🤖 AI Summary
Parotid lesion segmentation faces challenges including highly variable lesion morphology, ill-defined boundaries, and difficulty in obtaining precise prompts; moreover, existing methods inadequately incorporate clinical expert knowledge. To address these issues, we propose Text-SAM, the first text-guided adaptation of the Segment Anything Model (SAM) for medical imaging. Text-SAM converts unstructured clinical diagnostic reports into structured textual prompts to inject domain-specific prior knowledge. We design a cross-sequence attention mechanism to jointly model multimodal imaging data (e.g., T1-, T2-, and contrast-enhanced sequences) and textual prompts. Segmentation is performed end-to-end using SAM’s decoder.
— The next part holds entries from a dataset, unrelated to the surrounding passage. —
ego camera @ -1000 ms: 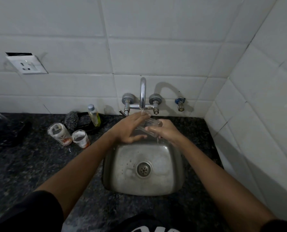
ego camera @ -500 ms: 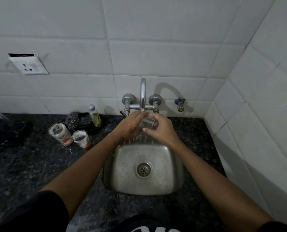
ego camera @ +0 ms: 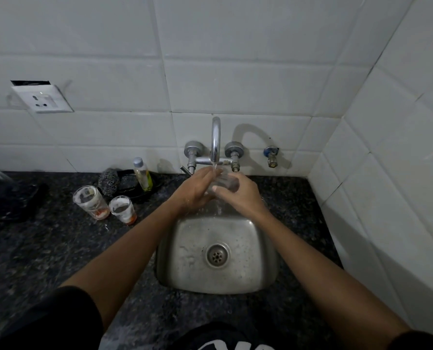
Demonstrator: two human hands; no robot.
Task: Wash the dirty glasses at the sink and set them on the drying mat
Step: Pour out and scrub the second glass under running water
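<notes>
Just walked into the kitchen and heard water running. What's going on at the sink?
A person is rinsing a clear glass under the running tap, over the steel sink. The right hand grips the glass while the left hand works against its other end. Two dirty glasses, a taller glass and a shorter glass, stand on the dark counter to the left, not yet washed.

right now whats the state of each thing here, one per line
tap: running, water falling into the sink
glass: held under the stream by both hands
left hand: grips the glass
right hand: grips the glass
sink: wet, drain open
tall dirty glass: upright on the counter, unwashed
short dirty glass: upright beside it, unwashed
bottle: upright, capped
</notes>
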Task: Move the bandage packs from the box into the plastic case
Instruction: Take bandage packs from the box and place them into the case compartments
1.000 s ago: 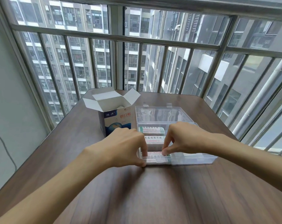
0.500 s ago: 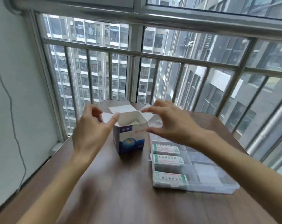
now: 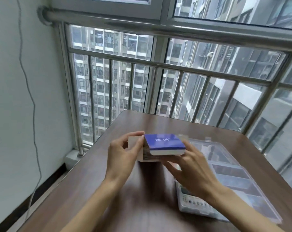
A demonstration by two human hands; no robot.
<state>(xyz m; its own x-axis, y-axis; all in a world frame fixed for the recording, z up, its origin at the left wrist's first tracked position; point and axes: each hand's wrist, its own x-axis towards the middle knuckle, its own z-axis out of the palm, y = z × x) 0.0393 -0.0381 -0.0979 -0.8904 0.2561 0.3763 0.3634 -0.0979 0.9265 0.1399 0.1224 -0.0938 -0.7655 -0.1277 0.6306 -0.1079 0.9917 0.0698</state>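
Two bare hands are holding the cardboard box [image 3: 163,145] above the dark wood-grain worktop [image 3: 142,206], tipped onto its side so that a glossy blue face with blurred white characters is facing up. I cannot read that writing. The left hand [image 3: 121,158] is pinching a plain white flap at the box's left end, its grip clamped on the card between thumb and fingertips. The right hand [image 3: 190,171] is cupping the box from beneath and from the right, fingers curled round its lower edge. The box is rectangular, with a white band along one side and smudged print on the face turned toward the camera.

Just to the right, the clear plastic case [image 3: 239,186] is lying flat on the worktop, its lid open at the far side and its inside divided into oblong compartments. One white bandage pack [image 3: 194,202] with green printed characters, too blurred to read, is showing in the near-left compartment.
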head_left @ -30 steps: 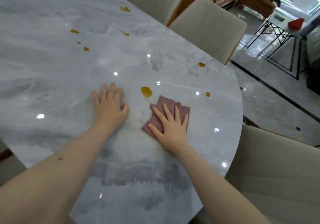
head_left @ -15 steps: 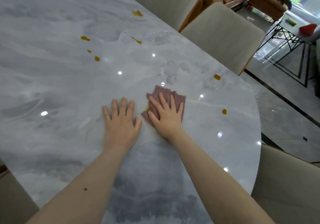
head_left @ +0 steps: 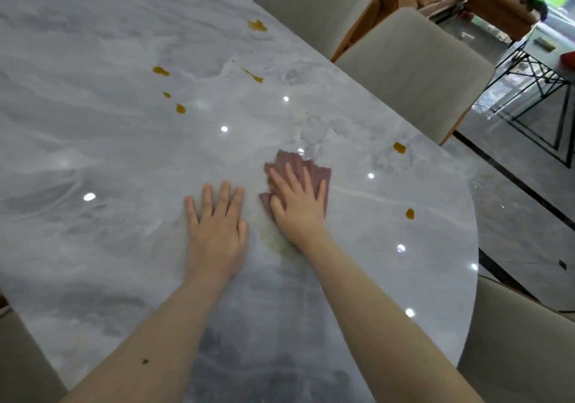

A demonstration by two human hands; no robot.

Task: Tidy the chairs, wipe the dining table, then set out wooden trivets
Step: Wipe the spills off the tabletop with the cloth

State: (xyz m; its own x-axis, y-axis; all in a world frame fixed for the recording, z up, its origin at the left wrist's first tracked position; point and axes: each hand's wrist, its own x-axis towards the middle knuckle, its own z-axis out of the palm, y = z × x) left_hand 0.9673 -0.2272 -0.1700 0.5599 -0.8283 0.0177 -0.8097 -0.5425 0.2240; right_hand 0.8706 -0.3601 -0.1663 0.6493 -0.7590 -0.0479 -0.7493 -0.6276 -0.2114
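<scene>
Cloth flat on marble bench, under right hand, fingers straight, pressing it. Left hand flat on bench just beside. Yellow spills scattered; chairs along far edge.

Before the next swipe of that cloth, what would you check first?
1. Cloth flat under the right hand: ok.
2. Left hand bracing flat on the table: ok.
3. Yellowish smear beside the right wrist, not wiped clean: not ok.
4. Amber spots to the right remain: not ok.
5. Farther spots remain: not ok.
6. Cloth's underside clean: cannot tell.
</scene>
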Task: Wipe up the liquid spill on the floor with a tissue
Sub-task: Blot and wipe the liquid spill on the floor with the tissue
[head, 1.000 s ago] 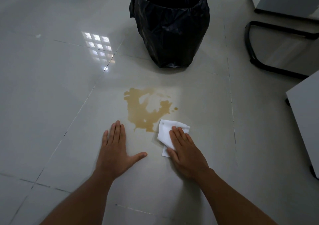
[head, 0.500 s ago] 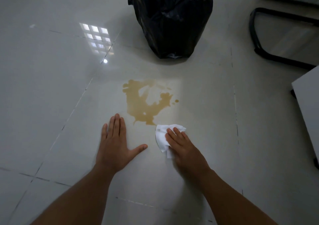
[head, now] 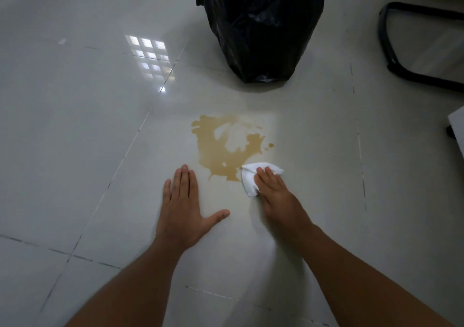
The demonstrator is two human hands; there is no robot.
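Observation:
A brown liquid spill (head: 213, 151) spreads over the pale tiled floor (head: 75, 125), with bare patches in its middle. A white tissue (head: 248, 181) lies crumpled at the spill's near right edge, touching it. My right hand (head: 276, 196) presses down on the tissue, fingers over its top, so most of it is hidden. My left hand (head: 183, 211) rests flat on the floor just left of and below the spill, fingers together and thumb spread, holding nothing.
A bin lined with a black bag (head: 261, 25) stands on the floor just beyond the spill. A black chair frame (head: 391, 55) sits at the far right. A grey furniture edge (head: 457, 125) juts in at the right border.
My right hand has bunched the tissue smaller and pushed it forward against the spill's near edge. The left hand stays planted. The view has shifted closer to the bin.

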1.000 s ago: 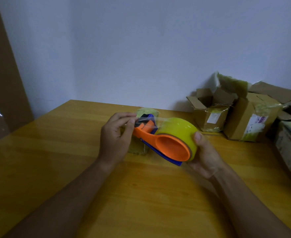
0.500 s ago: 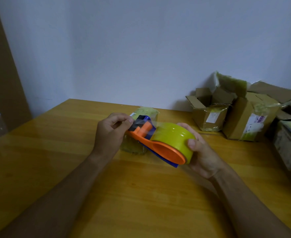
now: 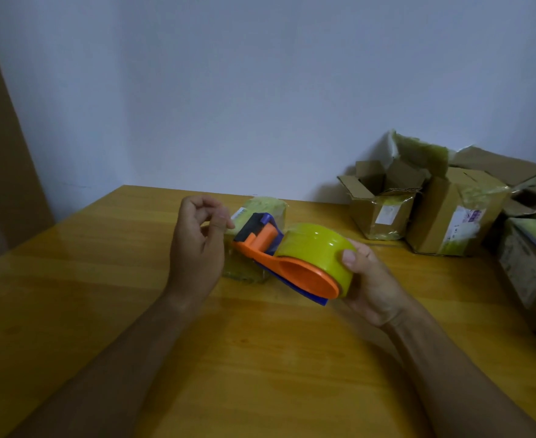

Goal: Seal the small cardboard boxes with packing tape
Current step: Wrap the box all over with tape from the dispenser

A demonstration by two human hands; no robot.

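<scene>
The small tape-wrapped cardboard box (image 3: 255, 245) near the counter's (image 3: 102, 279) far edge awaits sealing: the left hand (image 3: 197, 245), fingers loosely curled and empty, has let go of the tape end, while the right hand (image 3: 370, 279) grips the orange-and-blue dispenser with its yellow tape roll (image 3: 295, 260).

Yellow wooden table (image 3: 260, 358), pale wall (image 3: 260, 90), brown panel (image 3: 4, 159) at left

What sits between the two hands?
In the head view, the tape dispenser, gripped by the right hand, points at the left hand; a small taped box sits behind it.
</scene>
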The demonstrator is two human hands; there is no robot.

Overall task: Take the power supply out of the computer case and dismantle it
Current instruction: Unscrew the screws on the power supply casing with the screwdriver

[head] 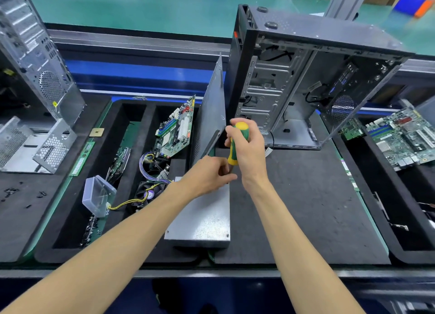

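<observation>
power supply (204, 219): plain grey metal box, flat speckled top, small screws at its near corners; lies on the black foam mat (306, 196) in the middle of the worktop, just in front of the case.
computer case (301, 78): dark tower standing upright, side open, bare stamped steel bays and loose black cables inside; well clear of the box.
right hand (247, 149): grip wrapped round the screwdriver (236, 144), a fat green and yellow handle held upright over the far right corner of the box.
left hand (207, 177): fingers curled and pinched together at the foot of the tool, by the shaft; its wrist lies over the box's far end. the tip itself is hidden.
side panel (211, 111): thin grey sheet leaning on edge beside the case.
tray (70, 219): black foam compartments to the left, holding a green motherboard (176, 128) stood on edge, a fan (148, 193) with purple and yellow wires, and a clear plastic box (97, 196).
second board (404, 137): green, flat in the right-hand tray.
other case (35, 55): silver, perforated back, far left.
</observation>
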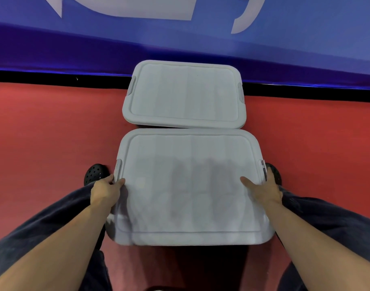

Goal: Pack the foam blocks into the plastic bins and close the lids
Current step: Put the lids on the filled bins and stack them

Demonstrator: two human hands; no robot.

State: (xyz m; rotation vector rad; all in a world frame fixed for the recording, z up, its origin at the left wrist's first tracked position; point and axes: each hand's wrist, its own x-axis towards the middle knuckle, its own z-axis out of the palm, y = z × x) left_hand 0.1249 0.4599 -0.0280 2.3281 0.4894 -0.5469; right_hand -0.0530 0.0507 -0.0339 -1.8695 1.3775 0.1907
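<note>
Two white plastic bins stand on the red floor, one behind the other, both with their lids on. The near bin's lid is translucent, and dim shapes show through it. My left hand grips the lid's left edge beside the grey latch, thumb on top. My right hand holds the right edge, thumb on the lid, fingers curled over the side by the right latch. The far bin sits against the wall with both side latches visible. No loose foam blocks are in view.
A blue wall banner with a black base strip runs behind the far bin. My dark-trousered legs flank the near bin, with black perforated shoes at either side. Red floor spreads left and right.
</note>
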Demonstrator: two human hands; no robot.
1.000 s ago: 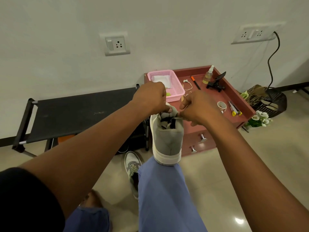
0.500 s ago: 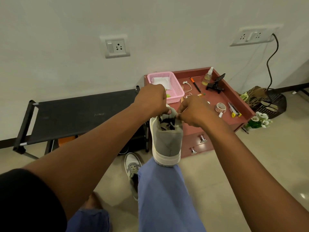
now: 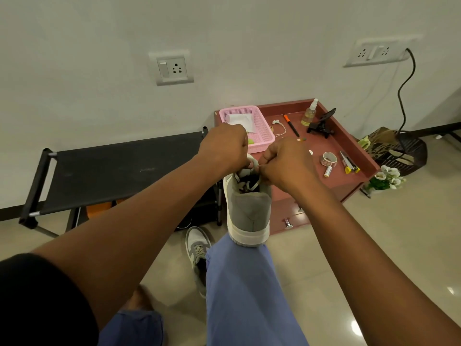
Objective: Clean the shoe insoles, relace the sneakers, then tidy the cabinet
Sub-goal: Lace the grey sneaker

Evaluated on independent datasets from three clinical centers, Text-SAM significantly outperforms state-of-the-art methods (p < 0.01), achieving Dice score improvements of 3.2–5.8%. These results demonstrate the efficacy and generalizability of text-guided segmentation across multi-center, multi-sequence medical image analysis.
📝 Abstract
Parotid gland lesion segmentation is essential for the treatment of parotid gland diseases. However, due to the variable size and complex lesion boundaries, accurate parotid gland lesion segmentation remains challenging. Recently, the Segment Anything Model (SAM) fine-tuning has shown remarkable performance in the field of medical image segmentation. Nevertheless, SAM's interaction segmentation model relies heavily on precise lesion prompts (points, boxes, masks, etc.), which are very difficult to obtain in real-world applications. Besides, current medical image segmentation methods are automatically generated, ignoring the domain knowledge of medical experts when performing segmentation. To address these limitations, we propose the parotid gland segment anything model (PG-SAM), an expert diagnosis text-guided SAM incorporating expert domain knowledge for cross-sequence parotid gland lesion segmentation. Specifically, we first propose an expert diagnosis report guided prompt generation module that can automatically generate prompt information containing the prior domain knowledge to guide the subsequent lesion segmentation process. Then, we introduce a cross-sequence attention module, which integrates the complementary information of different modalities to enhance the segmentation effect. Finally, the multi-sequence image features and generated prompts are feed into the decoder to get segmentation result. Experimental results demonstrate that PG-SAM achieves state-of-the-art performance in parotid gland lesion segmentation across three independent clinical centers, validating its clinical applicability and the effectiveness of diagnostic text for enhancing image segmentation in real-world clinical settings.